And now, for a Christmas tale of another kind:
It was early this month, when my west-coast roomate pointed out an intergral Christmas-time difference between Western Canada and Central Canada (or what westerners call Eastern Canada. But I don't want to offend anyone here).
"Did you notice that we don't get Mandarin oranges in Ontario?" Natty asked me. "Instead, they get clementines from Morocco." Natty was right. I hadn't seen a single "Christmas" orange in my last 4 holiday seasons in Toronto.
One day, I brought this up at a McClung's production meeting. "That's so true," said one of our art girls. "My Grandma is from Calgary, and you'll never guess what she calls Mandarin oranges--" she said, pausing for effect, "--Jap oranges!"
"So?" I asked, thoroughly confused. "What's wrong with Jap oranges? They're oranges. From Japan. Jap oranges."
Canice laughed at my small-town, northern-Albertan ignorance and explained to me that Jap is apparently a slur (who knew?) and I probably shouldn't run to Chinatown looking for "Jap oranges." (Although, on that note, I have to admit, I still don't entirely see the problem. Am I being racist against an orange? Is an orange going to feel like it is segregated because of it's origin? And am I not right--it's an orange, from Japan, and therefore, a Jap orange? And in that case, isn't "mandarin" orange, or even "Christmas" orange, politically incorrect? Should I start calling them Holiday Oranges, instead?)
"It's like calling people a wop," Canice patiently explained.
"What's a wop?" I asked.
My professors and my entire masthead quickly caught wind of my ethnic blunder (this is, of course, following a cheeky comment I made a week earlier about Brazil nuts, with the sole purpose of getting a rise out of the Ontarions--which it did--some of them had never even heard the phrase) and teased me about it before I went home for the holidays.

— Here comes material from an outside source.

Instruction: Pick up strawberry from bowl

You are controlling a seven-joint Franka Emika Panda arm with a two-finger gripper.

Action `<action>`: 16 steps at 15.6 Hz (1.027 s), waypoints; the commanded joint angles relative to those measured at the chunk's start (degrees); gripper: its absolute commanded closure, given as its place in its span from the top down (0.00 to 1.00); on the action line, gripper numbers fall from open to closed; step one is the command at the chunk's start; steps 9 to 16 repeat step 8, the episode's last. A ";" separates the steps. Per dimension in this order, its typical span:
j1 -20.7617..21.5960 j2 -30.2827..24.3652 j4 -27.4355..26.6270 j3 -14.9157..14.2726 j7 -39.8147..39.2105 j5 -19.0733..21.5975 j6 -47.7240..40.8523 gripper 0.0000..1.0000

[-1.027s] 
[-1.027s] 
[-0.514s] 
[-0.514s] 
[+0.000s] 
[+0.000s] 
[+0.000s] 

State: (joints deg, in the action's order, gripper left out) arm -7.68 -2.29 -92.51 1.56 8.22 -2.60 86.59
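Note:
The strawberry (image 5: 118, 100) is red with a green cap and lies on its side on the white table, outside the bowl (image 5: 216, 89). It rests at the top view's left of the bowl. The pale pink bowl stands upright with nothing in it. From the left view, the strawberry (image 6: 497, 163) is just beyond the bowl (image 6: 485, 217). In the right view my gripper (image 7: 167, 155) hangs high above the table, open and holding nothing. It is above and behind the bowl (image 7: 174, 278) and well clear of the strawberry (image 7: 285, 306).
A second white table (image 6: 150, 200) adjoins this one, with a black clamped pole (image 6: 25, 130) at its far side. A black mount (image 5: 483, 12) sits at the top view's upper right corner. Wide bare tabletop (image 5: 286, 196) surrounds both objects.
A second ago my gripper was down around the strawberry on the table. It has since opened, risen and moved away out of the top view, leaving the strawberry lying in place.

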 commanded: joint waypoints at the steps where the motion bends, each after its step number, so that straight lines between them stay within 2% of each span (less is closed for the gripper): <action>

As Andrew and I drove back to Cold Lake on Saturday, taking the scenic route through Lac La Biche and the northern Alberta reserves (okay, I'll admit, it was a very scenic route) with a free-range turkey happily chilling in a cooler in my trunk (or perhaps not so happily, considering it's dead), I related the story of the Jap oranges to him. But when I got to the punch-line, he didn't bat an eye.

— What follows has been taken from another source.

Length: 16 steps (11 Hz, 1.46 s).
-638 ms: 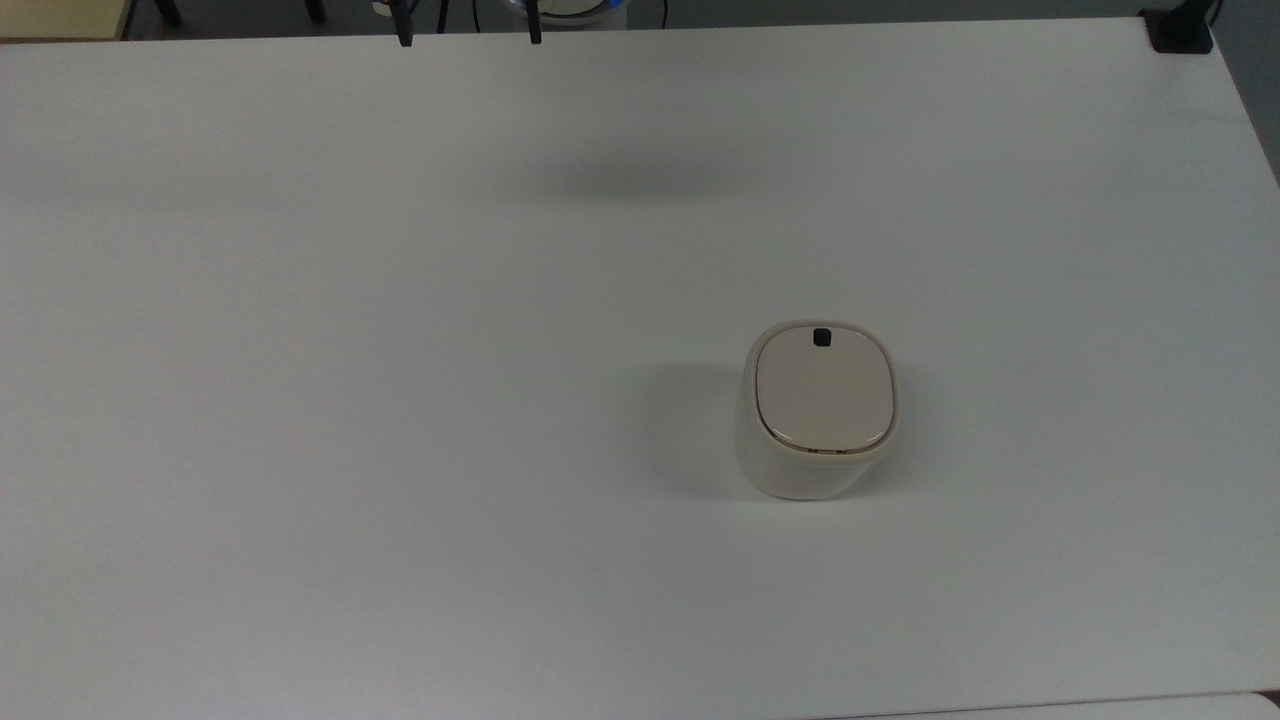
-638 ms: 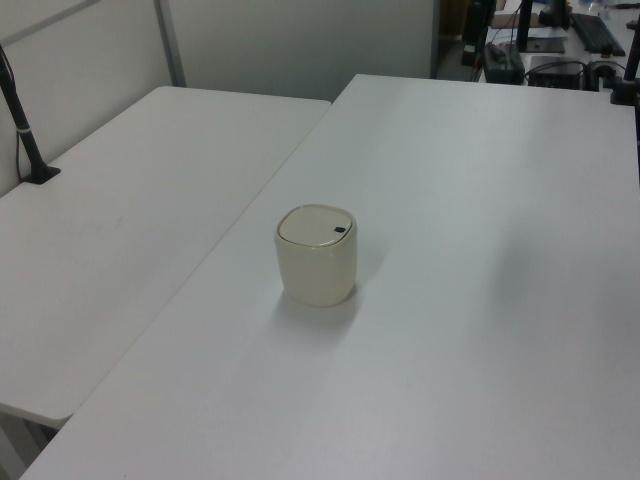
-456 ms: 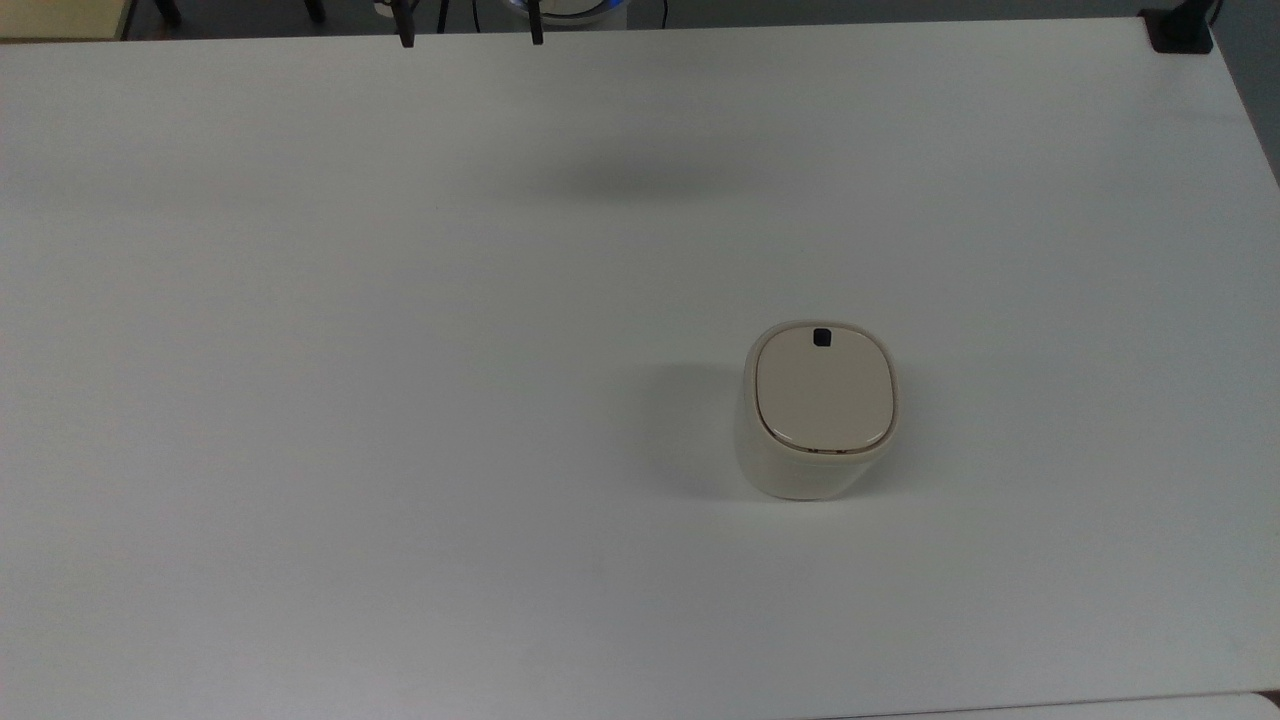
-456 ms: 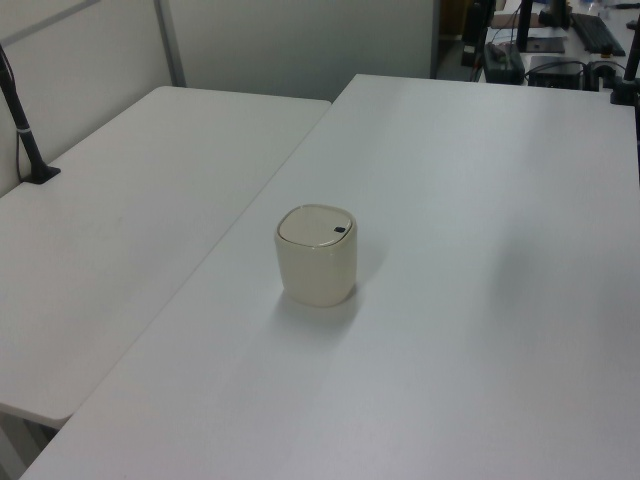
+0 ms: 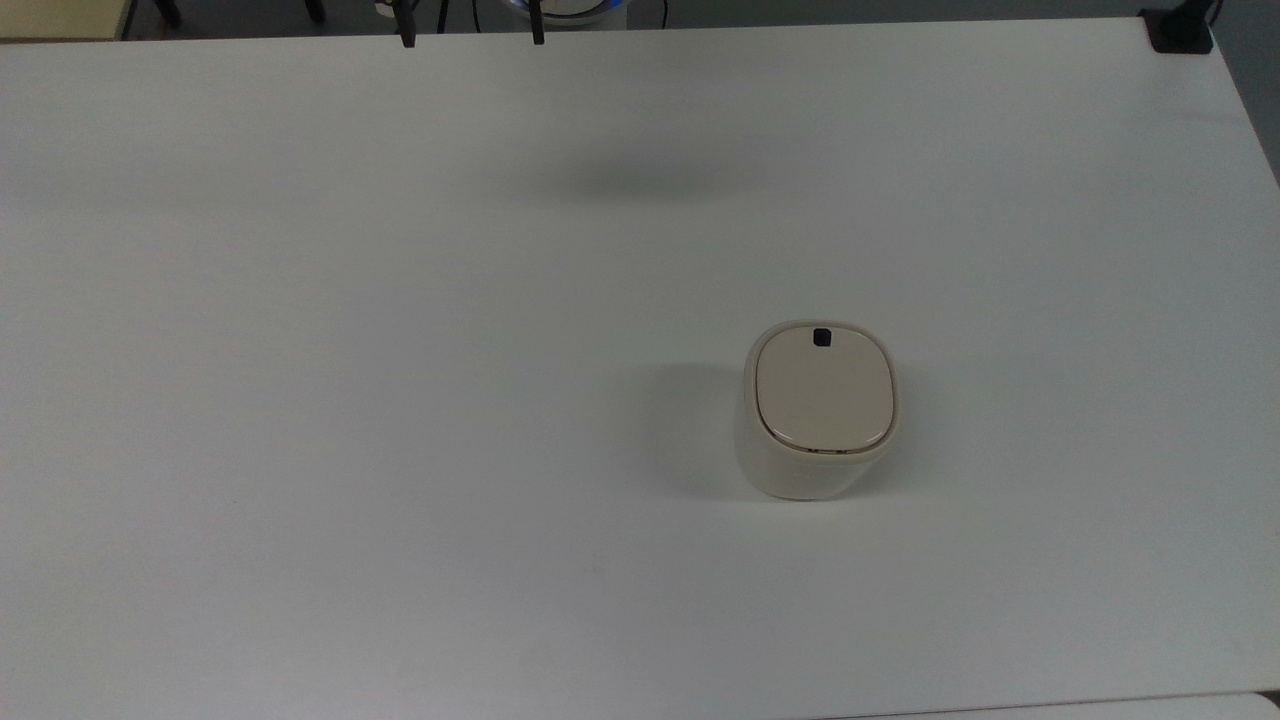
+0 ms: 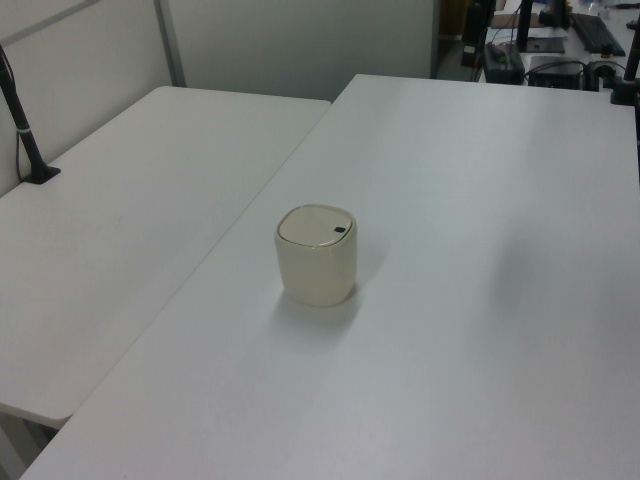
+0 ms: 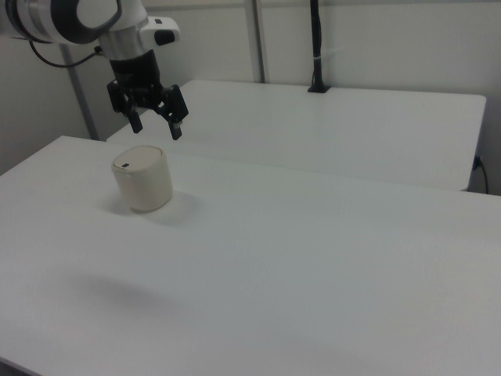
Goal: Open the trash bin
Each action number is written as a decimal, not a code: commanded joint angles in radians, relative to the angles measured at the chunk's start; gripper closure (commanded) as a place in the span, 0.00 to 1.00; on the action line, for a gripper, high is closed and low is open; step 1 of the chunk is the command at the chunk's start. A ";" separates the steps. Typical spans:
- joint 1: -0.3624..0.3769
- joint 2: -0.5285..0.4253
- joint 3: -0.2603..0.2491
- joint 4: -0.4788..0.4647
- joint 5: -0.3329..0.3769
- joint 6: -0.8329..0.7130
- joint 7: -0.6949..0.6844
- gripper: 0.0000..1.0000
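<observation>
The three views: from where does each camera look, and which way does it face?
Top view: high above the table, looking steeply down; the trash bin shows lid-up, its black button toward the picture's top.
Left view: raised, off one table end, looking along it at the trash bin.
Right view: lower, looking across the table from another side; the arm and open gripper hang above the trash bin.
All three views share the bin and table.

White rounded arm (image 7: 59,17) shells are seen with dark grey joint rings. A black gripper (image 7: 156,125) with two blocky black fingers (image 7: 176,125) is fitted, and a black cable is run behind.
</observation>
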 commanded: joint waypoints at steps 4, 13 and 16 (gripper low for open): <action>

"What?" he asked, confused. "I don't get it. What's wrong with calling them Jap oranges?" This, coming from my brother who lives in Vancouver. I told him Jap was a slur.
"But. . .they're oranges. And they're from Japan," he pondered aloud, before concluding. "So. . .they're Jap oranges."
You can't escape where you came from. And that's not entirely a bad thing.
But even though I'm from Alberta, and my mom is the one I picked up the whole Jap oranges thing from, I have to give her props. I'm making vegan saskatoon waffles for breakfast, but she's taking care of the completely vegan-friendly Christmas dinner (with the exception of the turkey--which Alex ironically got from work for my mom). How awesome is that? We're not completely backwoods, after all.
I have to pick Alex up from the Greyhound bus station in 2 hours. I hope his ride is going well. Andrew and I explained to him that it's the milkrun, unlike Ontario buses in every way, hitting every small town you can name between here and Edmonton. But the length isn't the problem--it's the fellow travellers. "I've got my headphones," Alex told us, nonplussed. That's all nice and good, a nearly solid plan--but headphones can't take care of the smell.